Отец ушёл к женщине, с которой изменял маме много лет, но новая жизнь быстро показала ему правду
Мирослава открыла ему дверь в хорошем настроении. Волосы распущены, на губах помада, в глазах тот самый блеск, от которого когда-то Мирон терял голову. На этот раз ее веселость только раздражала.
— Привет, — сказала она. — Что-то ты поздно. Я ужин подогрела, ждала-ждала, а он опять остыл.
— Был на работе, — буркнул Мирон.
— На работе? Весь мокрый, будто по сугробам валялся.
— Подскользнулся. Зима, если ты не заметила.
— Заметила. А злой почему?
— Потому что устал.
Она подошла ближе, обняла его за шею.
— Усталого мужчину надо лечить лаской. Я как раз умею.
— Мне бы поесть сначала.
— Тебе бы только есть, — обиделась Мирослава. — Раньше совсем другим был. На меня смотрел — и про ужин забывал.
— Раньше ты мне казалась другой.
Он сказал это тише, чем хотел, но она услышала. Лицо у нее сразу изменилось.
— Ах вот как?
— Не начинай.
— Это ты начал.
Мирон прошел на кухню. На плите стояла сковородка с макаронами. Они давно остыли, слиплись и выглядели так, что аппетит пропал окончательно. Он включил газ и стал ждать, пока ужин разогреется. Мысли снова вернулись к дому Оксаны, к ее спокойному лицу, к Степановым рукам на его вороте, к унижению за калиткой.
Оксана выходит замуж. Не пугает, не придумывает, не мстит — выходит. И выглядела она так, будто действительно свободна. Даже похорошела. В лице появилось что-то мягкое и уверенное, чего он раньше не замечал. Или не хотел замечать.
От этих мыслей Мирон не заметил, как сковородка задымилась. На кухню влетела Мирослава.
— Что тут горит?
Она схватила сковородку, сунула под воду, и над раковиной поднялся пар.
— Всё. Поужинал, — сказала она язвительно. — Что с тобой сегодня?
— Я сказал, устал! — рявкнул Мирон. — Третий день одни макароны. Сколько можно? Я на холоде вкалываю, прихожу домой и хочу нормальной еды. Борща хочу.
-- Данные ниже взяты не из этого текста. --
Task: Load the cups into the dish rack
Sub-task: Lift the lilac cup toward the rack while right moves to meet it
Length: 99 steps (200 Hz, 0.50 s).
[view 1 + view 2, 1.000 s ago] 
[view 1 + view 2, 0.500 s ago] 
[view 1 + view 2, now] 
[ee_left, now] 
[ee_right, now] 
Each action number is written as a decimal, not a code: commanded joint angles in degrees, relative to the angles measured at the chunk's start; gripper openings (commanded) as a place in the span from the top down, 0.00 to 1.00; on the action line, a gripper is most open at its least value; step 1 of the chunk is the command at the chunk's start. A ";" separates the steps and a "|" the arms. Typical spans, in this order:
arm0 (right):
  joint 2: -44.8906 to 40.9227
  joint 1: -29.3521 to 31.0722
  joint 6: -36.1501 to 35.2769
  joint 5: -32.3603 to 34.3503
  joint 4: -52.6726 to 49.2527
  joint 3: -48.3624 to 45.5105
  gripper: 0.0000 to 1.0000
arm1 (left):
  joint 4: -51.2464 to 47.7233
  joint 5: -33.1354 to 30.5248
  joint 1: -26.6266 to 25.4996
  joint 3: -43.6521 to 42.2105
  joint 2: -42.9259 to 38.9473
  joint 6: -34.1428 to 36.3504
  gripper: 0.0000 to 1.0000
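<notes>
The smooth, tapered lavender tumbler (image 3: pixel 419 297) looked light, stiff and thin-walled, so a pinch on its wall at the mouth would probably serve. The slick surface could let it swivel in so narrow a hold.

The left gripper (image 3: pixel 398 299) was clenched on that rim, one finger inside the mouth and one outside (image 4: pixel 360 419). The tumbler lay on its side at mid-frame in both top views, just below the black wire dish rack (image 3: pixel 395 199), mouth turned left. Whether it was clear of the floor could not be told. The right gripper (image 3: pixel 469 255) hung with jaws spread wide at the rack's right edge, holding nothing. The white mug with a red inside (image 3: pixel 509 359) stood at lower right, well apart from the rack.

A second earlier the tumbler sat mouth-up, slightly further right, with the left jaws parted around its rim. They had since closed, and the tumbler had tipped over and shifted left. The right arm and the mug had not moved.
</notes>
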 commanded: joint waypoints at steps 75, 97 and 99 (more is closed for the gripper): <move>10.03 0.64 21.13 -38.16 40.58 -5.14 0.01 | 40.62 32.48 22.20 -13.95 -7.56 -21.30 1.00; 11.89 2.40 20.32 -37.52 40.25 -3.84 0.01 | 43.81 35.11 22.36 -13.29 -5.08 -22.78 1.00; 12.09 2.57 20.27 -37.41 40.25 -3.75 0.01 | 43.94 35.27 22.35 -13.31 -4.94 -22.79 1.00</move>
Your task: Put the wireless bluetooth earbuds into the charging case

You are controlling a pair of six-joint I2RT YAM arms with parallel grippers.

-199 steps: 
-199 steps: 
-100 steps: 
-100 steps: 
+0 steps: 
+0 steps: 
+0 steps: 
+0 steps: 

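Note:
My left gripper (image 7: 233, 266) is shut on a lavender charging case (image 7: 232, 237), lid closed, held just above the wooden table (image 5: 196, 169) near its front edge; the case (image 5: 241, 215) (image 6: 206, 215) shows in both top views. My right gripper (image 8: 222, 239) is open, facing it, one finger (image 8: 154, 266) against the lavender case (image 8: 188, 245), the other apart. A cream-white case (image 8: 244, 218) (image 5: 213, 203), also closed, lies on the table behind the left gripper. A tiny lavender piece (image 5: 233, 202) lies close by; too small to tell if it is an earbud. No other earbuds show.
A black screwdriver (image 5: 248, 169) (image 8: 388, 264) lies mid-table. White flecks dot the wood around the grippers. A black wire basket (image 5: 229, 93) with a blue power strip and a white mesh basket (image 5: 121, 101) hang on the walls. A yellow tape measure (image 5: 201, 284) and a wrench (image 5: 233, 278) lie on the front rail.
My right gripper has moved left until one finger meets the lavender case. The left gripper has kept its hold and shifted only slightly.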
Простого борща с мясом. Это трудно?
— А я, по-твоему, дома сижу и только тебя жду? Я тоже работаю.
— Оксана тоже работала. Тетради проверяла, к урокам готовилась. И при этом в доме всегда было первое, второе, выпечка, банки на зиму, чистые вещи.
Мирослава побелела от злости.
— Ну так иди к своей Оксане! Чего же ты от такой святой женщины ко мне бегал столько лет?
— Дурак был.
— Теперь поумнел?
— Поздно.
Мирослава скрестила руки на груди.
— Не смей ставить мне ее в пример. Я тебе Богдана в пример не ставлю.
— А что его ставить? Он спился, не без нашей помощи. Думаешь, легко человеку узнать, что жена всю жизнь с другим, да еще дочь не его?
— Опять я виновата?
— Мы оба виноваты. Только ты до сих пор делаешь вид, что весь мир должен плясать вокруг твоих глаз.
— Слушай, Мирон, не перегибай. Я тебе не школьница твоей Оксаны.
— Вот именно. Там порядок был. А здесь всё через край и вкривь.
— Тогда забирай свои вещи и проваливай.
— Куда? — устало спросил он и сам же понял, как жалко прозвучал вопрос.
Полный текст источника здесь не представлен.